Hines always sat closest to the exit, usually the last row, and if someone was already there, he moved to a seat next to the aisle.For the sixth time he entered the oppressive hall, Anton Sokolov sat with his notebook open in his lap.He's wearing another gray tie, his coat is thrown over the back of his chair, and he's wearing an ugly felt hat that needs to cover the cut in the back of his head, Hynes thought.Anton turned sideways, his eyes fell on Hines, "Good morning."
Hines nodded.A Frenchman he had met several times walked in with an unlit cigarette and sat in the front row.Anton raised his voice slightly, as if on purpose to let the people around him hear him.

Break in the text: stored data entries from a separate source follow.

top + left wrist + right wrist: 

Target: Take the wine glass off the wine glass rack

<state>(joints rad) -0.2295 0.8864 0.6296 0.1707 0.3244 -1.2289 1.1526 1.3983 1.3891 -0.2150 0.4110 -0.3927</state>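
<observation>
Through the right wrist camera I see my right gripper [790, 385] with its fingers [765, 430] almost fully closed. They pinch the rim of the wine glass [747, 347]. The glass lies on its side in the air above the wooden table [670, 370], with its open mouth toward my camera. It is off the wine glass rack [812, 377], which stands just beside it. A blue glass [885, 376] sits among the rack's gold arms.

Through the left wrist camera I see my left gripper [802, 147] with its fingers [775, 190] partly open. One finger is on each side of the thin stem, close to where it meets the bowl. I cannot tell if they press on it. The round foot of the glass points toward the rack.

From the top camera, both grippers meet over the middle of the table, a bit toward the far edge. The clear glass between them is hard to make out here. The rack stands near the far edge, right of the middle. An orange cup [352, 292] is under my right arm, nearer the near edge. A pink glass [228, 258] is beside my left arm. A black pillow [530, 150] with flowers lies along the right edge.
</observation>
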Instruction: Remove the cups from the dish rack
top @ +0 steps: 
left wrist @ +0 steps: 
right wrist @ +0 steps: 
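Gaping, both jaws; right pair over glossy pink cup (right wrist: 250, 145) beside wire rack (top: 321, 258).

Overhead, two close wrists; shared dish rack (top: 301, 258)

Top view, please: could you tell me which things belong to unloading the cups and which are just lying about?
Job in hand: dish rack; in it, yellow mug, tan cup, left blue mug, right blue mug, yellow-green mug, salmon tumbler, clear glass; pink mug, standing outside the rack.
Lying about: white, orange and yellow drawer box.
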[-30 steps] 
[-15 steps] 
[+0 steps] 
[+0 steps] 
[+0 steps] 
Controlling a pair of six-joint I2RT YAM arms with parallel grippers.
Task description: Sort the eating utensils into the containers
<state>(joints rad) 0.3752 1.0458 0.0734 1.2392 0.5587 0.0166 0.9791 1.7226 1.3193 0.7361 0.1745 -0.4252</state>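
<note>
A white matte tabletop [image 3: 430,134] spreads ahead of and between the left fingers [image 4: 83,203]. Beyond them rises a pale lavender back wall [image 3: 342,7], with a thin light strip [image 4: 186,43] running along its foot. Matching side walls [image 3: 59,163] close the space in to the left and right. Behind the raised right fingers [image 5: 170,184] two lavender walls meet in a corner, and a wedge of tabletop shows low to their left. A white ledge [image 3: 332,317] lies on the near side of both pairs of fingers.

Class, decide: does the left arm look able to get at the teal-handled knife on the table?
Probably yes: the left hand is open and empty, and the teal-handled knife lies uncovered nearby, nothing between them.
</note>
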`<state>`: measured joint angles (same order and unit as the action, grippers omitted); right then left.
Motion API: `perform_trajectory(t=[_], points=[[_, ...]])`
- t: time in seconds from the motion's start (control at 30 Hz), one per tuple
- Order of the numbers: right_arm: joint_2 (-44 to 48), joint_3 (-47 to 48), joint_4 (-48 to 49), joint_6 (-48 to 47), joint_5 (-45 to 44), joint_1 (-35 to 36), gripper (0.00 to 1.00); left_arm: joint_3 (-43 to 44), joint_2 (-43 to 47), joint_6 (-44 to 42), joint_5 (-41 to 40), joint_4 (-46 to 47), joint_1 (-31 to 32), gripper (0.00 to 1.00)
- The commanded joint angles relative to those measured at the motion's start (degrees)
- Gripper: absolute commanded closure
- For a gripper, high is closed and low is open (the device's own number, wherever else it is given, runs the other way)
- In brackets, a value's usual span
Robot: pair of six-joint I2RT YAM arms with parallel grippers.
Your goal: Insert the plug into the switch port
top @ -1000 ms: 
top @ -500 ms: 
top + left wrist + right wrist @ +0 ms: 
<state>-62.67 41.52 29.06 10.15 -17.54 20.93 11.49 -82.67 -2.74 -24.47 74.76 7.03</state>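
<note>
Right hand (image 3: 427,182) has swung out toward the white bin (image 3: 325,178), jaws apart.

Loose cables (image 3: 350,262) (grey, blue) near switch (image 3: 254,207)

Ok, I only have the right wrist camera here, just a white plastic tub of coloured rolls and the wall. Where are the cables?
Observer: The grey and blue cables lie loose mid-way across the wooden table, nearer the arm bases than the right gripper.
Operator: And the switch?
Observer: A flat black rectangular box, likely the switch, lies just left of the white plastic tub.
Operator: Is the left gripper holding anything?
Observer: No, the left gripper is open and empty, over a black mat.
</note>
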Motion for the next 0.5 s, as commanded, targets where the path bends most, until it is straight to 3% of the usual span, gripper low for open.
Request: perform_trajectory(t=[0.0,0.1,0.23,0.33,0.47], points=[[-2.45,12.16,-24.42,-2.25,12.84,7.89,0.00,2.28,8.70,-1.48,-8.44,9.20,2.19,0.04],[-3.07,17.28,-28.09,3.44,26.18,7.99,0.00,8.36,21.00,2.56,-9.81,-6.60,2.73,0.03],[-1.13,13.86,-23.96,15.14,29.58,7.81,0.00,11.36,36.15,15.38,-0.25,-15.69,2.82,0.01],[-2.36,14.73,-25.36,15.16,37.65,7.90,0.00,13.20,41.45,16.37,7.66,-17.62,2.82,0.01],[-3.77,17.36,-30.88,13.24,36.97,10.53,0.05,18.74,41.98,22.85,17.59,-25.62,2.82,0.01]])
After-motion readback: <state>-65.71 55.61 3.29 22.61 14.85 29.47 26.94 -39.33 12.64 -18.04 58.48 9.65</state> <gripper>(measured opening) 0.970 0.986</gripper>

"They're going to adjust coal export quotas, I guess you've heard."
He didn't. "certainly."
The speaker tapped on the microphone, which screeched and everyone frowned.The conversation ended naturally, without talking about the weather or "nice to see you're alive" after all, they had never set foot in Lebanon on any official record.What are people supposed to say to a Soviet guy who gently threatens to execute you like a sick horse?Coal export quotas, apparently.
By lunchtime, people were fleeing as quickly as they were fleeing an airstrike.They walked down the hallway side by side, asking each other's opinion about the restaurant, and it wasn't until they were far enough away from the other diplomatic animals that they shook hands, parried a few polite words, and walked in opposite directions.